Osmanlılar zamanında yetişen büyük İslâm âlimlerinden. İsmi İbrâhim, lakabı Tâcüddîn’dir. Üstâd-zâde diye tanınır. Doğum târihi ve yeri bilinmemektedir. 909 (m. 1503) senesinde Amasya’da vefât etti.
Tâcüddîn İbrâhim Efendi’nin babası, helâl rızık te’min etmek maksadıyla, debbaglık mesleğini san’at edinmiş, bu işle meşgûl olan bir zât idi. Mesleği îcâbı bu işi çok iyi bilirdi. Takvâ ve verâ’ sahibi idi. Kazancının helâlden olmasına çok dikkat ederdi. Oğlunu da helâl lokma ve çok güzel terbiye ile yetiştirdi.
Çocukluktan kurtulup yetişkinlik çağına gelen İbrâhim Efendi, kendine lâzım olan dînî bilgileri öğrenmiş idi. Babası gibi bir iş sahibi olmaya değil, ilim tahsil etmeye, ilmini ilerletmeye çalıştı. Zamanında bulunan âlimlerden ilim öğrendi. Aklı, zekâsı, hafızası kuvvetli ve istidâdı da fazla olduğundan, kısa zamanda yetişti. Mevlânâ Sinân Paşa’nın hizmetinde bulunarak, ilmini ilerletti.
İlim tahsilini tamamladıktan sonra, Engürü (Ankara) vilâyetinde bulunan Ak Medrese’de müderris olan Tâcüddîn İbrâhim Efendi, daha sonra Şehzâde Abdullah’a muallim oldu.
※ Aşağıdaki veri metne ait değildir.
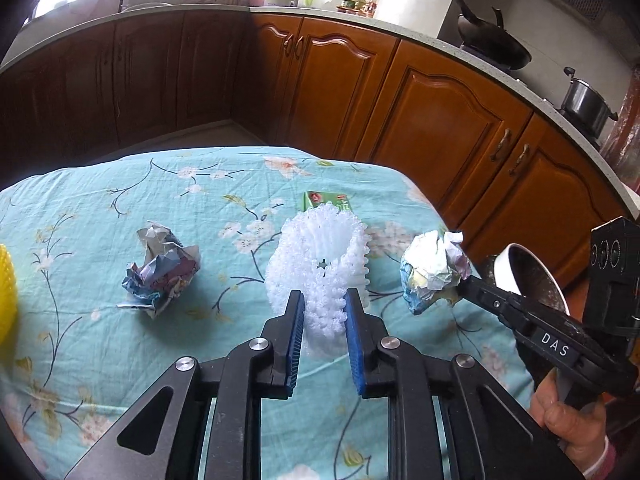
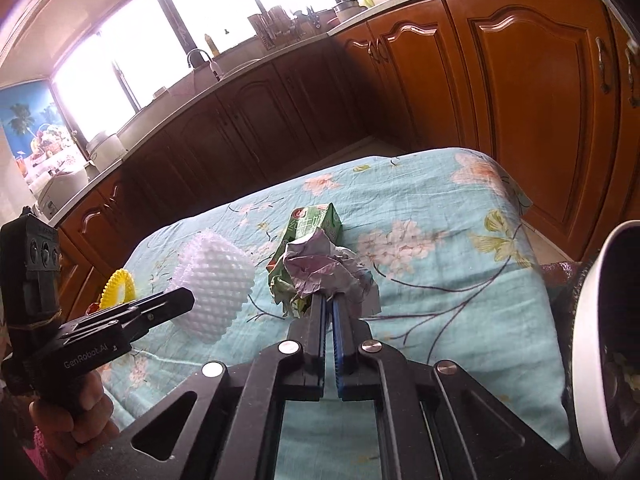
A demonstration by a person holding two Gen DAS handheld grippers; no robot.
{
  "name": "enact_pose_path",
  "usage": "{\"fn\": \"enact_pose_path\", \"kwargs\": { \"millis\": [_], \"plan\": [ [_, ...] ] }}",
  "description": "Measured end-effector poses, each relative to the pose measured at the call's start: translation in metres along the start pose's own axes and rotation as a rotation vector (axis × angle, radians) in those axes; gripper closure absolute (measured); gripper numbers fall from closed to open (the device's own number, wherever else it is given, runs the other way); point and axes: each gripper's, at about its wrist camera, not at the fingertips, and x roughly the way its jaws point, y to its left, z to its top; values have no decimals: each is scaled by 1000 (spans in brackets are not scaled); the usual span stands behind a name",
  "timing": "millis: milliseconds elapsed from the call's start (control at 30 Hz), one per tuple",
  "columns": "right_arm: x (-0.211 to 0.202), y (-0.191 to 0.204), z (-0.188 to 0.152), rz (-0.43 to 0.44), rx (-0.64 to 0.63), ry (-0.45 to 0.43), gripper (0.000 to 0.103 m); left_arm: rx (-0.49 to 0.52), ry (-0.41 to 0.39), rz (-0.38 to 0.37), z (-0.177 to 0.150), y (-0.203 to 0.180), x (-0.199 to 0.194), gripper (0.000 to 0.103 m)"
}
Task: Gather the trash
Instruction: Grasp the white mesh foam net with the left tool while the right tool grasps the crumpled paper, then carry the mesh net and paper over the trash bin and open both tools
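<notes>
Two grippers work over a table draped in a teal floral cloth (image 1: 100,208), which spreads out ahead of and beneath both pairs of fingers. Next in size, the white foam fruit net (image 1: 320,272) stands on the cloth directly between the fingers of the left gripper (image 1: 323,308); those blue-padded fingers sit partly open with the net's near edge filling the gap, each pad touching or just short of the foam, and a firm grip cannot be told. To the left of those fingers and farther forward lies a crumpled printed paper ball (image 1: 162,274), apart from the net. The right gripper (image 2: 329,300) has its fingers closed almost together, pinching a crumpled paper wad (image 2: 326,268) at their tips. Just beyond that wad, a green drink carton (image 2: 316,224) lies on the cloth. At the right of those fingers curves the rim of a white bin (image 2: 588,320).
</notes>
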Motion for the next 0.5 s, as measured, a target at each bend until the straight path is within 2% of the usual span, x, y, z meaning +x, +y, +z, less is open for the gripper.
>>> {"fn": "enact_pose_path", "kwargs": {
  "millis": [233, 500],
  "plan": [
    [-44, -11, -18, 0, 35, -35, 100, 56, 13, -74, -12, -34, -17, 84],
    [-101, -41, -30, -62, 81, -96, 100, 131, 40, -160, -16, -75, -14, 84]
  ]
}}
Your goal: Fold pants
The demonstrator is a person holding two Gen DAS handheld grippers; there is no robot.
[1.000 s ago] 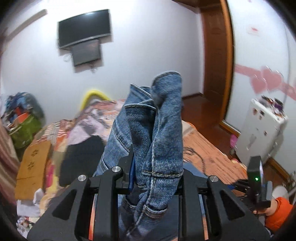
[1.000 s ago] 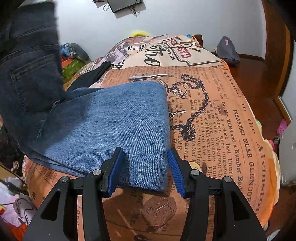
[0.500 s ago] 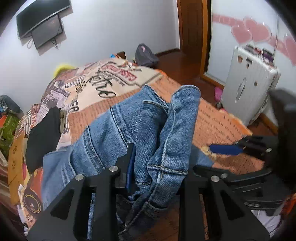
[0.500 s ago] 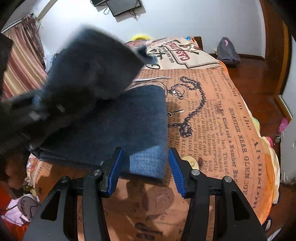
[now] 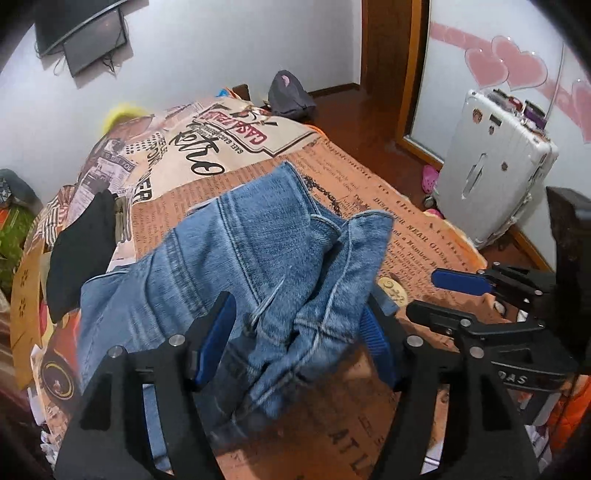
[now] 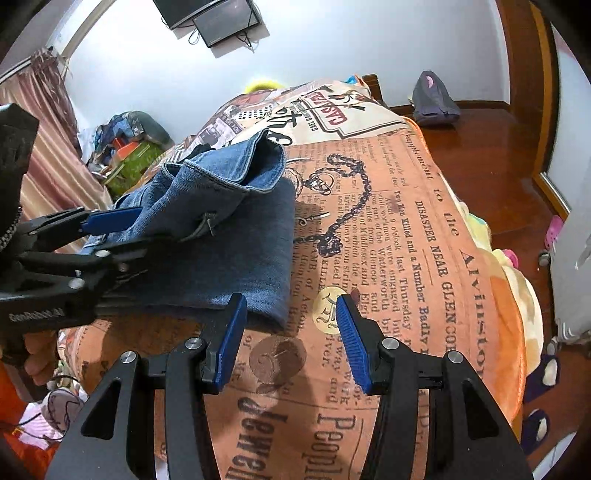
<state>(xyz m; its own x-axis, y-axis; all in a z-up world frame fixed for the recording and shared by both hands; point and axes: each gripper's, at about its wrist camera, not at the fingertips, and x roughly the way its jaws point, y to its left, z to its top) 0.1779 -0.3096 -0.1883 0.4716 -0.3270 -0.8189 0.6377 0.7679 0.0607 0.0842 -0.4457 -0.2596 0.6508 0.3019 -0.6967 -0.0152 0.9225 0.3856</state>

Çubuk kadılığı yaptı. Sultan Bâyezîd Hân pâdişâh olunca, onu Amasya’da bulunan Hüseyniyye Medresesi’ne müderris olarak ta’yin etti. Tâcüddîn İbrâhim Efendi, 909 (m. 1503) senesinde vefât edinceye kadar burada vazîfesine devam etti.
İffet ve salâh (doğruluk) sahibi, zâhid bir zât idi. Dünyâya düşkün olmayıp, hep âhıretini ma’mûr etmeye gayret ederdi. Kendi nefsi ile meşgûl olur, kimse ile uğraşmazdı, insanlardan umûmiyetle uzak dururdu.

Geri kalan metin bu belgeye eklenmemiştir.